The US Federal Reserve (Fed) drove the benchmark US equity index, the S&P 500 index to record high close on the 18th of September 2013. US benchmark ten year treasury yields fell by 15bps while the USD index fell 1.1%. Asian equities, currencies and bonds will rally on the back of US market movements.
The Sensex and Nifty are likely to show strong rally from current levels of 19,960 and 5900 while the INR will strengthen from levels of Rs 63.38 to the USD. The benchmark ten year bond yield will drop from levels of 8.43%. The reason for rallies in domestic equities, currency and bonds are that FII’s will pump in money into the market and that the RBI will roll back liquidity measures.

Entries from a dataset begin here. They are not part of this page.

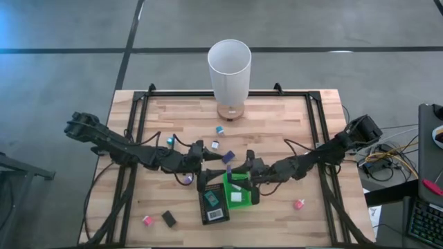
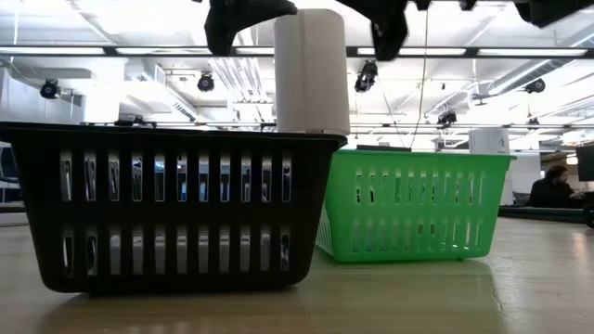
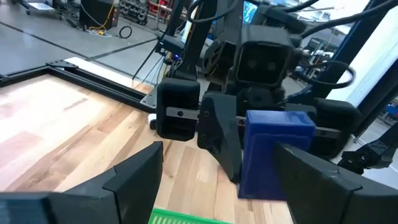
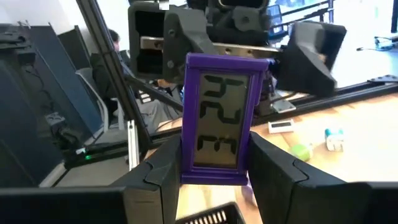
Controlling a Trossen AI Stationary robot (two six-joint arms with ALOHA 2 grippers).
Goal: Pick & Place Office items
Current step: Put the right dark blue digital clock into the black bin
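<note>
The office item in play is a small purple-framed clock with a grey display (image 4: pixel 222 124); its blue-purple back (image 3: pixel 277 155) shows in the left wrist view. It hangs over the trays at the table's middle (image 1: pixel 228 158). My right gripper (image 4: pixel 216 146), reaching in from the right (image 1: pixel 240 168), is shut on it. My left gripper (image 3: pixel 217 149) faces it from the left (image 1: pixel 210 160) and stands open, one finger on either side of the clock's far end. Other small items lie loose on the wood. My right gripper pinches the clock between its two fingers, one on each long side edge, near the clock's lower end (image 4: pixel 188 163). The fingers come in level from the table's right. The clock stands upright, display toward my right wrist, lifted clear above the trays.
A black tray (image 1: pixel 213 206) and a green tray (image 1: pixel 239 192) sit side by side below the grippers, each with items inside. A tall white cylinder (image 1: pixel 229 76) stands at the far edge. Loose pieces lie at the near left (image 1: pixel 169 218), near right (image 1: pixel 298 204) and centre (image 1: pixel 219 129).
</note>
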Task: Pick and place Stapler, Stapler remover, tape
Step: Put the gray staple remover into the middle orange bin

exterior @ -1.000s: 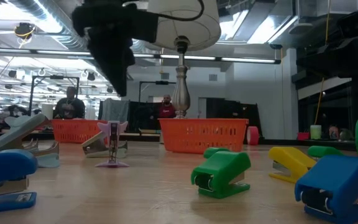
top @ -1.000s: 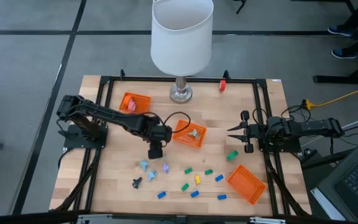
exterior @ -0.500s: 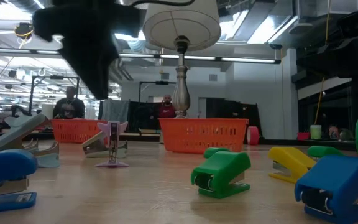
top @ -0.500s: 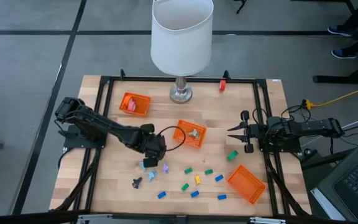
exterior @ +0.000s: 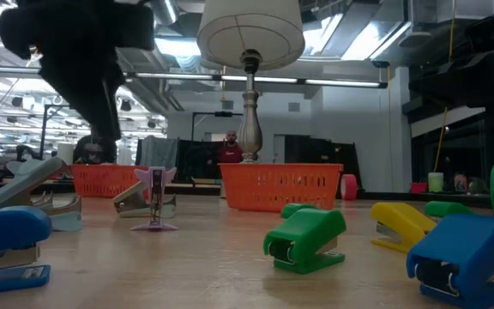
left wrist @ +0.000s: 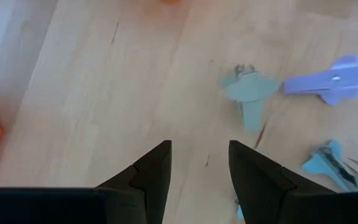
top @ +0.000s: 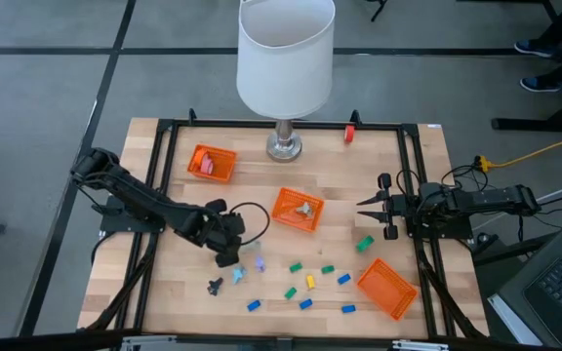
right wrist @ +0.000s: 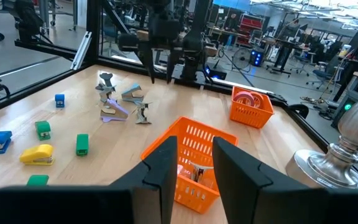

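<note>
Since a second ago, my left gripper (top: pixel 226 255) has swung from beside the middle orange basket (top: pixel 297 211) toward seven o'clock, and now hangs low over the bare wood with its fingers (left wrist: pixel 155 169) parted and nothing between them. Just at its four o'clock lie the pale staple removers (left wrist: pixel 247 94), one greyish, one lilac, one light blue, all loose on the table (top: pixel 183 292). Small staplers (top: pixel 306 282) in blue, green and yellow are scattered farther toward four o'clock. Pink tape (top: pixel 206 166) sits in the orange basket at eleven o'clock of the table. A red roll (top: pixel 350 133) stands at the far edge near one o'clock. My right gripper (top: pixel 361 206) waits at three o'clock, fingers nearly together, holding nothing.
</note>
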Motion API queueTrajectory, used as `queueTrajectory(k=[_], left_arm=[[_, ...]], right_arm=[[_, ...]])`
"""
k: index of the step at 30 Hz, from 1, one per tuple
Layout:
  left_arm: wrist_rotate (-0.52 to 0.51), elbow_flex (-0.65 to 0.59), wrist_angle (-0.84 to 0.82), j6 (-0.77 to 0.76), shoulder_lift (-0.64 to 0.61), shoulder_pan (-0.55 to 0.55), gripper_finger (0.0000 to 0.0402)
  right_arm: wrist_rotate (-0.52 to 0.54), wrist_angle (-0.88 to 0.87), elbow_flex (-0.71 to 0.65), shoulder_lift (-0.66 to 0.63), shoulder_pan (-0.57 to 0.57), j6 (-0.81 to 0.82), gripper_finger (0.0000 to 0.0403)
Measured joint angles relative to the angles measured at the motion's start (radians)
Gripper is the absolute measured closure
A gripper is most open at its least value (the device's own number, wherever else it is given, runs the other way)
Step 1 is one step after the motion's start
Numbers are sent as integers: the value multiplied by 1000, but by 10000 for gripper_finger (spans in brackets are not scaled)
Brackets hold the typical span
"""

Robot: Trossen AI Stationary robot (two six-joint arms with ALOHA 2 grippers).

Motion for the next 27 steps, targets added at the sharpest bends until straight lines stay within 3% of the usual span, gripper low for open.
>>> queueTrajectory(k=[9,15,21,27], left_arm=[[3,-122,190,-49,2,-6,246],[-5,-143,210,-102,2,-6,246],[25,-175,373,-109,38,-6,246],[69,-175,418,-82,86,-6,243]], right_arm=[[0,0,0,0,0,0,297],[0,0,0,0,0,0,297],[0,0,0,0,0,0,297],[0,0,0,0,0,0,297]])
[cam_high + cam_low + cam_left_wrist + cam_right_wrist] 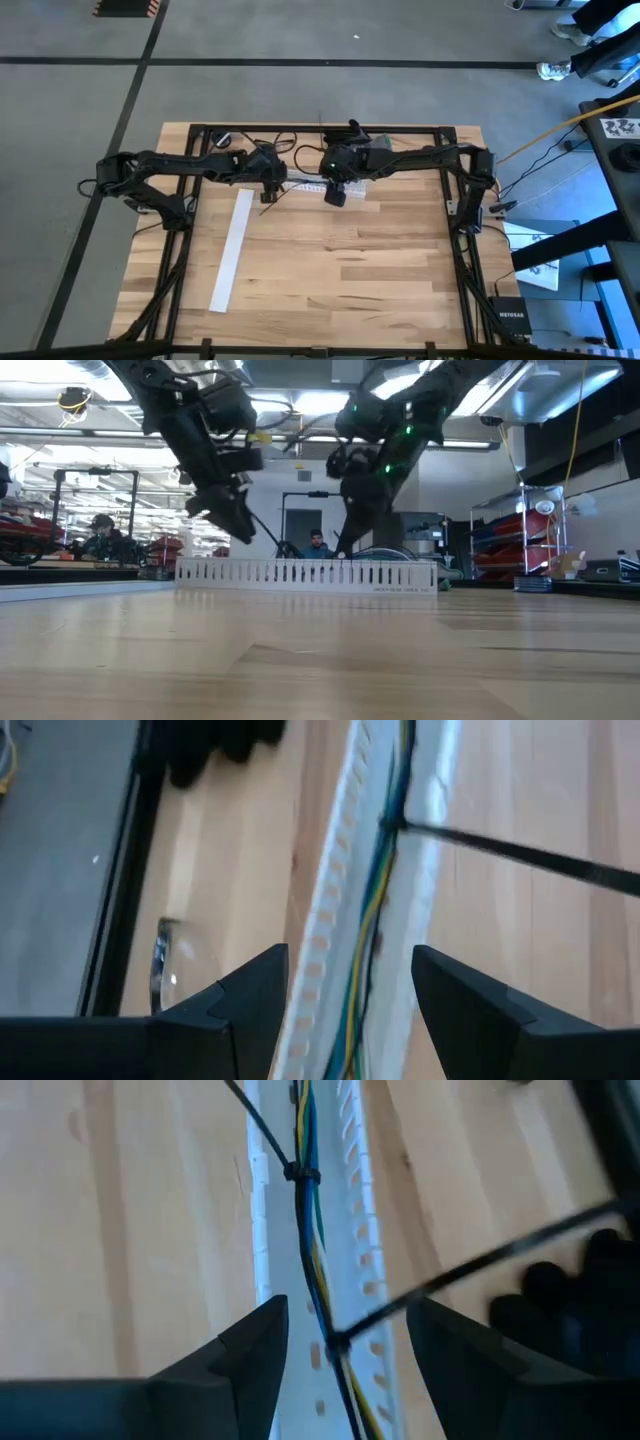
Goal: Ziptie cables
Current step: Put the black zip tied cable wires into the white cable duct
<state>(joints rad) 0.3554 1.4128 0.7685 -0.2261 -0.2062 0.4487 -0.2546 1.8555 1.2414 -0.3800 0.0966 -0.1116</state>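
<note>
A white slotted rail (310, 188) (305, 573) lies across the far middle of the table. The cables (375, 910) (305, 1130), a thin bundle of blue, yellow and dark wires, run along inside it. Black zip ties (392, 822) (303, 1175) (335, 1342) circle the bundle, and their long tails stick out sideways over the wood. My left gripper (270, 193) (350, 990) hangs open above the rail's left end. My right gripper (336, 197) (347, 1315) hangs open above its right part. Both point slantwise down, and each has the rail showing in the gap between its fingers, farther off.
A long flat white strip (232, 250) lies on the wood toward the near left. A black frame (300, 128) runs along the table's far edge and sides. Bare wooden tabletop (350, 270) spreads toward the near edge. People (317, 542) sit in the room behind.
</note>
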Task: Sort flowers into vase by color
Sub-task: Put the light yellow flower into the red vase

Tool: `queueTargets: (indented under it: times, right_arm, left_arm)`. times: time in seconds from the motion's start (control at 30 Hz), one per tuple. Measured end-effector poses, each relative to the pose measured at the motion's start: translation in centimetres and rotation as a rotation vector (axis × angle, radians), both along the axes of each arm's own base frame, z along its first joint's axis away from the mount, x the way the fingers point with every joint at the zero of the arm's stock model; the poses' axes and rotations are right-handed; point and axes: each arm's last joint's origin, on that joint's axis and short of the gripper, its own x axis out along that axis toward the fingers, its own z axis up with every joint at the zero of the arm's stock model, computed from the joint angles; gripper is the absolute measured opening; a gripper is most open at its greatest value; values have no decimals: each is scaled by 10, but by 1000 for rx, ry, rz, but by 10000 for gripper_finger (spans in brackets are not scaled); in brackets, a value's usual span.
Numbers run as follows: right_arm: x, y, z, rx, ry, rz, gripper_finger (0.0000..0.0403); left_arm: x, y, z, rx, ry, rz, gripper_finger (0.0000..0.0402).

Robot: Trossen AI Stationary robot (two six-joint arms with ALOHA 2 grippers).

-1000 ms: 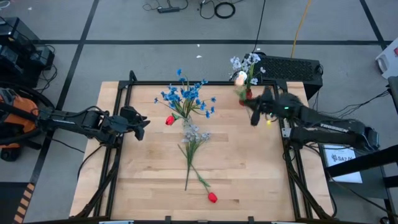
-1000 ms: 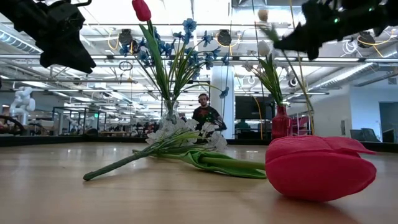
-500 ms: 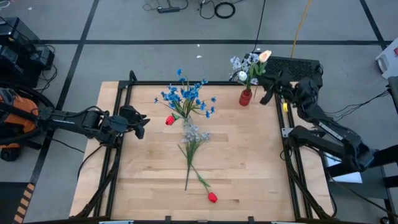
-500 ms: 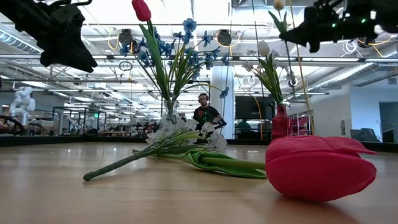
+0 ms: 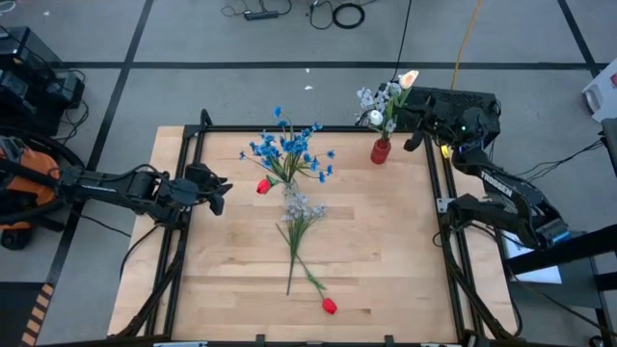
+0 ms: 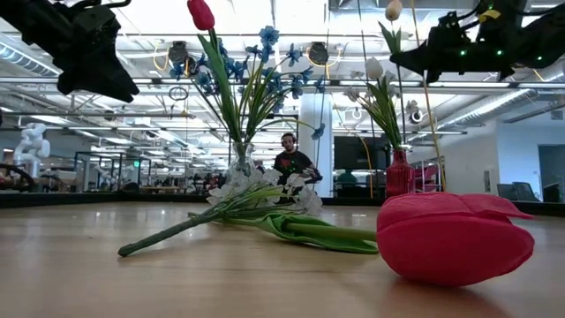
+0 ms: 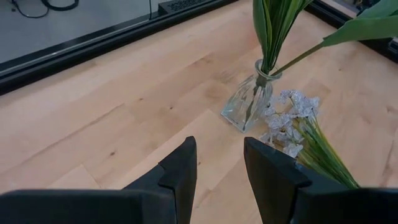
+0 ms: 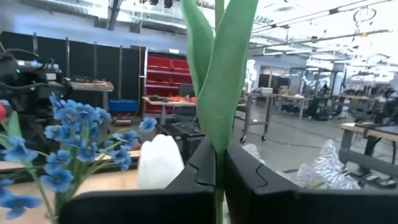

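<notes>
I've got a cream tulip (image 5: 410, 77) pinched by its stem in the right gripper (image 5: 420, 122), fingers clamped tight on it. In the right wrist view the stem and its green leaves (image 8: 217, 68) run straight up out from between the fingers (image 8: 198, 168). The bud sits up high above the gripper, and in the low view it's near the top edge (image 6: 393, 10).

Just beside the gripper, toward the table's middle, is the red vase (image 5: 381, 150), already holding white-lilac flowers (image 5: 376, 97) and a white tulip (image 5: 374, 118). The gripper hangs over the table's far right corner, next to the vase but not touching it as far as I can tell.

Further out, well away from that gripper, the clear vase (image 7: 247, 102) holds the blue flowers (image 5: 289, 149) and one red tulip (image 5: 262, 187). A loose white-lilac bunch (image 5: 301, 207) lies flat on the table (image 5: 386, 260) just in front of that vase, and another red tulip (image 5: 329, 306) lies near the table's front edge, stem crossing the bunch's stems.

The left gripper (image 5: 218, 192) hovers over the left side of the table, fingers (image 7: 177, 171) apart, nothing in them, with the clear vase and loose bunch ahead of it.
</notes>
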Motion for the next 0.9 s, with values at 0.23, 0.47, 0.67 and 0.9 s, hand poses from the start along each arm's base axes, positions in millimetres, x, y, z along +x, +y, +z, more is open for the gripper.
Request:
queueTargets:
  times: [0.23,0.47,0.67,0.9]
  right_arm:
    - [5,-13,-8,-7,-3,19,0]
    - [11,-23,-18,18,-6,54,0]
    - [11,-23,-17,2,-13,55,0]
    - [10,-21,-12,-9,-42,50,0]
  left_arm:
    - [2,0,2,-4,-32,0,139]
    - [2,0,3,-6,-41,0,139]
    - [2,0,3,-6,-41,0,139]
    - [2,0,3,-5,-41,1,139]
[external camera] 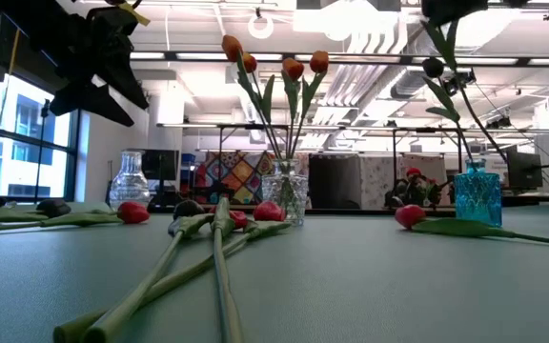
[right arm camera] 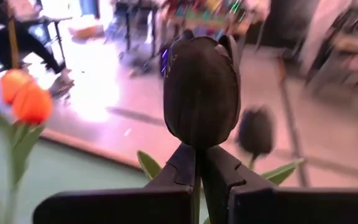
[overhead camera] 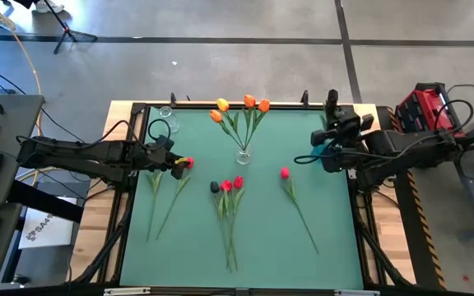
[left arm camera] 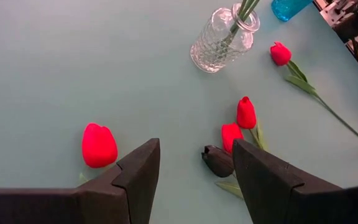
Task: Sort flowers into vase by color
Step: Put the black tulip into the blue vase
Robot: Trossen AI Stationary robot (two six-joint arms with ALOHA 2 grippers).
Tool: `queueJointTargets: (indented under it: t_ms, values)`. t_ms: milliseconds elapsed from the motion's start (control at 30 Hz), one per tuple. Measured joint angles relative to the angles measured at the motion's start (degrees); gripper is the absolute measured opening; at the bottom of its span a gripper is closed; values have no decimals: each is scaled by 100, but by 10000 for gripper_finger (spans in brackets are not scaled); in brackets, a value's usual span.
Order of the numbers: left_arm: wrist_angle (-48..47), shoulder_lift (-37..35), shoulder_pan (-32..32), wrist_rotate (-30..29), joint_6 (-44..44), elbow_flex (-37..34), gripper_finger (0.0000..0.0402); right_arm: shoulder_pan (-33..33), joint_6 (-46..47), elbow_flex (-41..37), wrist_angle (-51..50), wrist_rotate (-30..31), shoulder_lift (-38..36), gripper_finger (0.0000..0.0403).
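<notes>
Three orange tulips (overhead camera: pixel 247 103) stand in the clear glass vase (overhead camera: pixel 243 154) at the table's middle. A blue vase (external camera: pixel 477 195) near the right edge holds one dark tulip (external camera: pixel 434 67). My right gripper (right arm camera: pixel 197 163) hovers above that vase, shut on a second dark tulip (right arm camera: pixel 201 90). My left gripper (left arm camera: pixel 194 171) is open above the mat, near a red tulip (left arm camera: pixel 99 144) lying at the left. One dark tulip (left arm camera: pixel 218 160) and two red ones (left arm camera: pixel 246 113) lie together at the middle. Another red tulip (overhead camera: pixel 285 173) lies right of them. My right gripper pinches the dark tulip's stem (right arm camera: pixel 196 186) directly below the head, between the two fingertips (right arm camera: pixel 222 168). The head stands upright above the fingers. The flower is lifted clear of the table, and its stem (external camera: pixel 454 100) hangs down toward the blue vase's mouth.
A second clear vase (overhead camera: pixel 164 123) stands without flowers at the far left corner. Long green stems (overhead camera: pixel 230 234) run from the lying tulips toward the near edge. Bare mat (overhead camera: pixel 336 222) lies in the near right corner. A black frame (overhead camera: pixel 367 222) borders the table.
</notes>
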Motion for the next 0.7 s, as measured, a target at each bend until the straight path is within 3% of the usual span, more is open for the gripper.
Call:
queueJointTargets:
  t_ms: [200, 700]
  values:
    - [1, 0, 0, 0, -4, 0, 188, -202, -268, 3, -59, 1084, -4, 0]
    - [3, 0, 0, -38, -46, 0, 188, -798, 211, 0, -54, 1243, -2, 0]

The Fed kept the pace of its asset purchase program at USD 85 billion a month, surprising markets that were expecting a partial rollback in the central bank’s 18th September 2013 policy meet. The Fed said that it required further confirmation of sustained economic recovery before tapering off its asset purchase program. The central bank revised its forecast for US economic growth in 2013 to 2% to 2.3% down from 2.3% to 2.6%.
The Fed indicated that if economic conditions improve, bond purchases would be lowered by end of 2013. However the central bank reaffirmed that interest rates will stay at close to zero percent as long as unemployment rate stays above 6.5% and inflation trends below 2.5%.
Fed was worried about bond markets reaction to tapering off asset purchases with treasury yields jumping by 75bps from June 2013. Rising mortgage rates that rose by 120bps from lows hurts the US housing market that is seeing recovery from the crash of 2007-08. Faltering housing market hurts economic growth in the US and the Fed did not want to hurt the growth prospects of a still fragile housing market. Hence the continuation of bond purchases.
RBI can heave a sign of relief now as it has borne the brunt of global market volatility that commenced in June 2013. FII’s have pulled out over USD 7 billion from INR bonds in the May – September 2013 period, leading to the INR falling by over 25% to record lows of Rs 68.80. RBI had resorted to liquidity tightening measures of restricting banks borrowing in the LAF (Liquidity Adjustment Facility) and raising overnight money market rates by 300bps by hiking the MSF (Marginal Standing Facility) rate by 200bps from 8.25% to 10.25%.
The positive reaction by the markets to the Fed maintaining bond purchases will enable RBI to roll back its liquidity tightening measures. Banks have borrowed Rs 130,000 crores through the LAF and MSF windows as of 17th September, indicating the tight liquidity conditions prevailing in the market. RBI is likely to remove restrictions on LAF and bring back MSF to levels of 100bps over repo.
Dr. Raghuram Rajan, the new RBI governor will have positive news for the market in his first policy statement on the 20th of September.